El riesgo también aumenta cuando se extiende la estación seca. Los análisis sobre las sequías más prolongadas en la Amazonía advierten que la pérdida de humedad, la degradación y las igniciones humanas forman una combinación capaz de facilitar incendios más extensos.
La historia del fuego aporta claves para la conservación
La reconstrucción ayuda a distinguir el papel humano histórico del peligro ambiental actual. Que las personas hayan utilizado fuego durante miles de años no demuestra que la selva tolere incendios frecuentes, intensos o extendidos sobre grandes superficies.
Esta diferencia resulta importante para las políticas de conservación. Prohibiciones generales que ignoren el conocimiento indígena pueden perjudicar prácticas tradicionales, mientras la falta de control sobre quemas asociadas con deforestación, apropiación de tierras y actividades extractivas aumenta el riesgo de degradación.

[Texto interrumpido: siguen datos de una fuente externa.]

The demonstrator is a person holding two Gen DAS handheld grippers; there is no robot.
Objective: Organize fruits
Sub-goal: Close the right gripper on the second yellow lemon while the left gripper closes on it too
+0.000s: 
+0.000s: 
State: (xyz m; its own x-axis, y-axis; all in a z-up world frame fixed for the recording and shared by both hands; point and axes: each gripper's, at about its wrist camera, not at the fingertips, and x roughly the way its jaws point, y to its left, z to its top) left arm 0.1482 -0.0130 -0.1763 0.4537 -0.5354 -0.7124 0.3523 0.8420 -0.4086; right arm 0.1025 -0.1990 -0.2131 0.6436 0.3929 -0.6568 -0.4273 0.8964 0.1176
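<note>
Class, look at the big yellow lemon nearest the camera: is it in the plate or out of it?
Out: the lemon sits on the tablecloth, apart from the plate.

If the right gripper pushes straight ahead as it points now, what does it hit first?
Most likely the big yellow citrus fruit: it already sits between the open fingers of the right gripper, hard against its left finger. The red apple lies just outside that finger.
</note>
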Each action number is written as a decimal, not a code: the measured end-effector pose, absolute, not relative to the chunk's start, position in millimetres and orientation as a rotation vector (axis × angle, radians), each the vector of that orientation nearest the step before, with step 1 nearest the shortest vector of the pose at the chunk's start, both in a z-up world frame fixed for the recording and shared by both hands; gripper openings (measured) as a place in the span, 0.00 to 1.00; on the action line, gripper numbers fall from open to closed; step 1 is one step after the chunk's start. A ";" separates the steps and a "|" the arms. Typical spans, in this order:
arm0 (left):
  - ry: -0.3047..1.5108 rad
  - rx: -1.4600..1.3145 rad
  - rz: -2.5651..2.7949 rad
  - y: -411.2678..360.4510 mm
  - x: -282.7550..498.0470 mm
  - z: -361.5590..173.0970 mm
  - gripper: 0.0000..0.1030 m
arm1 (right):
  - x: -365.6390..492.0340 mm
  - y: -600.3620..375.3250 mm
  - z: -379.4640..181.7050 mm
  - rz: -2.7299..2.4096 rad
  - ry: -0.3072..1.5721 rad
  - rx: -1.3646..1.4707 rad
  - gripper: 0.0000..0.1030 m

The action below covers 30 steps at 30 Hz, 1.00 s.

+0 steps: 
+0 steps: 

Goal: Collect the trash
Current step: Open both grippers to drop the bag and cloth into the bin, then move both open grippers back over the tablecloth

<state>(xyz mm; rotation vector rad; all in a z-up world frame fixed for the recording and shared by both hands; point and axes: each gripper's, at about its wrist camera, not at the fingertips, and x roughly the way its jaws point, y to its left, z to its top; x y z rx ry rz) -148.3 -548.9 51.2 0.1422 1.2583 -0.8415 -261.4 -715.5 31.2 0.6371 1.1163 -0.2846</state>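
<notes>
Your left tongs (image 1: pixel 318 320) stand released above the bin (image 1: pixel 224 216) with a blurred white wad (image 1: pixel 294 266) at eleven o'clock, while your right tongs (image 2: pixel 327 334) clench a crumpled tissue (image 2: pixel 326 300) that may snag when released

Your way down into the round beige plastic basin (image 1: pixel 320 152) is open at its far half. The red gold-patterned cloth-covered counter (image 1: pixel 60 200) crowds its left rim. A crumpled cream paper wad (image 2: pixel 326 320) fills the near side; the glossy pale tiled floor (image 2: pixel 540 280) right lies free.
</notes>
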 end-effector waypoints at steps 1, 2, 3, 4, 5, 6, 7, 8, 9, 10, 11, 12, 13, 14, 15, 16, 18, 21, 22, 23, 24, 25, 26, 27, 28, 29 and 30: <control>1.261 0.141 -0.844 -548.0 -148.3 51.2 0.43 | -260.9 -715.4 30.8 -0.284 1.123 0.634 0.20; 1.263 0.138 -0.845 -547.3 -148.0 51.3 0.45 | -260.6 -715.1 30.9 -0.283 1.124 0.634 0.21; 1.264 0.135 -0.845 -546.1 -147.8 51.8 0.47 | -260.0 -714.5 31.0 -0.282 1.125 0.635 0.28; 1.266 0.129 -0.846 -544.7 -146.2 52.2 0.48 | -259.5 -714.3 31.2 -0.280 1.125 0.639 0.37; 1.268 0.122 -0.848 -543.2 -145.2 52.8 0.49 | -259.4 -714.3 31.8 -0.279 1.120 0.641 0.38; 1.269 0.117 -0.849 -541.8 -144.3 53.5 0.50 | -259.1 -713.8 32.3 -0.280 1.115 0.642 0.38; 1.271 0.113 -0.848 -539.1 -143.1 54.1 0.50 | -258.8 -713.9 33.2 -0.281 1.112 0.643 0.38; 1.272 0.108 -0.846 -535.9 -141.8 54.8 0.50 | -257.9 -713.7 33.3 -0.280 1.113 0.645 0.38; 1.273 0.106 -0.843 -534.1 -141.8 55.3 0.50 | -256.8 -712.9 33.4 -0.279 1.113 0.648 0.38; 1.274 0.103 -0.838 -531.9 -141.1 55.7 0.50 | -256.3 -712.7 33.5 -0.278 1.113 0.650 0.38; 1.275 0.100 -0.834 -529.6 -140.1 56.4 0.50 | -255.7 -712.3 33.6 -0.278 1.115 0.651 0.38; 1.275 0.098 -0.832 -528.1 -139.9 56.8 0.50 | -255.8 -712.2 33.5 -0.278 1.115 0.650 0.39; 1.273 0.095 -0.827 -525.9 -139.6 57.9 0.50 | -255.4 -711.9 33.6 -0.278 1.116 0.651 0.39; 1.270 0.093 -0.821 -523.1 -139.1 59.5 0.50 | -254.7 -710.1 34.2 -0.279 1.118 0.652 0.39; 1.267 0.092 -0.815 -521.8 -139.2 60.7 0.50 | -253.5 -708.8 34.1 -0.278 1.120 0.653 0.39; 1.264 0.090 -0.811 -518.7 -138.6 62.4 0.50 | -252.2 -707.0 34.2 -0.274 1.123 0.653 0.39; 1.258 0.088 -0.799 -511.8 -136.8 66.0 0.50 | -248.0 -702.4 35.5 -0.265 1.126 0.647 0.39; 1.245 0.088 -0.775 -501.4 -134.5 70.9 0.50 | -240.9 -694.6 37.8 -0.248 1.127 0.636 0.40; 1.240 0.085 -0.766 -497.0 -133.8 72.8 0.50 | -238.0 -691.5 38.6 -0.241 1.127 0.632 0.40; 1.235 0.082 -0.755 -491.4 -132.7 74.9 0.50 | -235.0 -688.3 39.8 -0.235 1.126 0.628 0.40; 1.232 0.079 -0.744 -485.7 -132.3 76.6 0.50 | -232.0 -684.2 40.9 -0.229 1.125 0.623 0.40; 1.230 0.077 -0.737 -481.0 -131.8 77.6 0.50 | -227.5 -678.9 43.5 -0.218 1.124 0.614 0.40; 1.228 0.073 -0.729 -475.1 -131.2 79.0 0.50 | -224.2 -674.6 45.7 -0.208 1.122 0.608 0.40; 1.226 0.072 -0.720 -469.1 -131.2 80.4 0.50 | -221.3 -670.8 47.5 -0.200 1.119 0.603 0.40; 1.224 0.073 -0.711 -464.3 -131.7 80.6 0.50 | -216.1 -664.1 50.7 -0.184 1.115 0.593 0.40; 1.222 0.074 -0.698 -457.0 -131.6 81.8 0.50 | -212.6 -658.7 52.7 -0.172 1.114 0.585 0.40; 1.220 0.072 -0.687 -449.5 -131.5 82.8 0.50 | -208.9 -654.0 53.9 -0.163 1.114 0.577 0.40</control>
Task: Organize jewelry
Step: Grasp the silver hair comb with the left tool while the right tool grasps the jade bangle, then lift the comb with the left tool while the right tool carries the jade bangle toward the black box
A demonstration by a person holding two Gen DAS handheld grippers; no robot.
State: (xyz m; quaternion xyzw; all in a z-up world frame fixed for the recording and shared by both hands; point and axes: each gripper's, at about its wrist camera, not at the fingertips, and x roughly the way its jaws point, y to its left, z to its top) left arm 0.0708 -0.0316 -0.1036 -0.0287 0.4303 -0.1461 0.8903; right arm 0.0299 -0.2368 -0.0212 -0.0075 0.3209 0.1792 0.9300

La caída reciente de la deforestación en la Amazonía brasileña constituye una señal favorable, pero no elimina los incendios, la tala selectiva ni los efectos de borde que pueden deteriorar el bosque sin retirar completamente su cobertura.
Los investigadores plantean que la historia ambiental debe incorporarse a las decisiones sobre restauración y manejo. Los registros arqueológicos, el carbón de los suelos, la ecología forestal y el conocimiento de las comunidades pueden ayudar a identificar dónde el fuego formó parte de prácticas antiguas y dónde representa una amenaza reciente para ecosistemas vulnerables.
Las herramientas modernas también amplían la vigilancia. El uso de inteligencia artificial para detectar incendios en la selva amazónica puede mejorar la rapidez de respuesta, siempre que se combine con prevención territorial, datos de campo y participación comunitaria.
La nueva pirogeografía presenta a la Amazonía como un paisaje en el que naturaleza y sociedades humanas han interactuado durante milenios. Esa historia no reduce la urgencia de proteger la selva: permite comprender mejor cómo se formaron sus bosques actuales y por qué las condiciones modernas pueden convertir el fuego en una amenaza de escala muy distinta.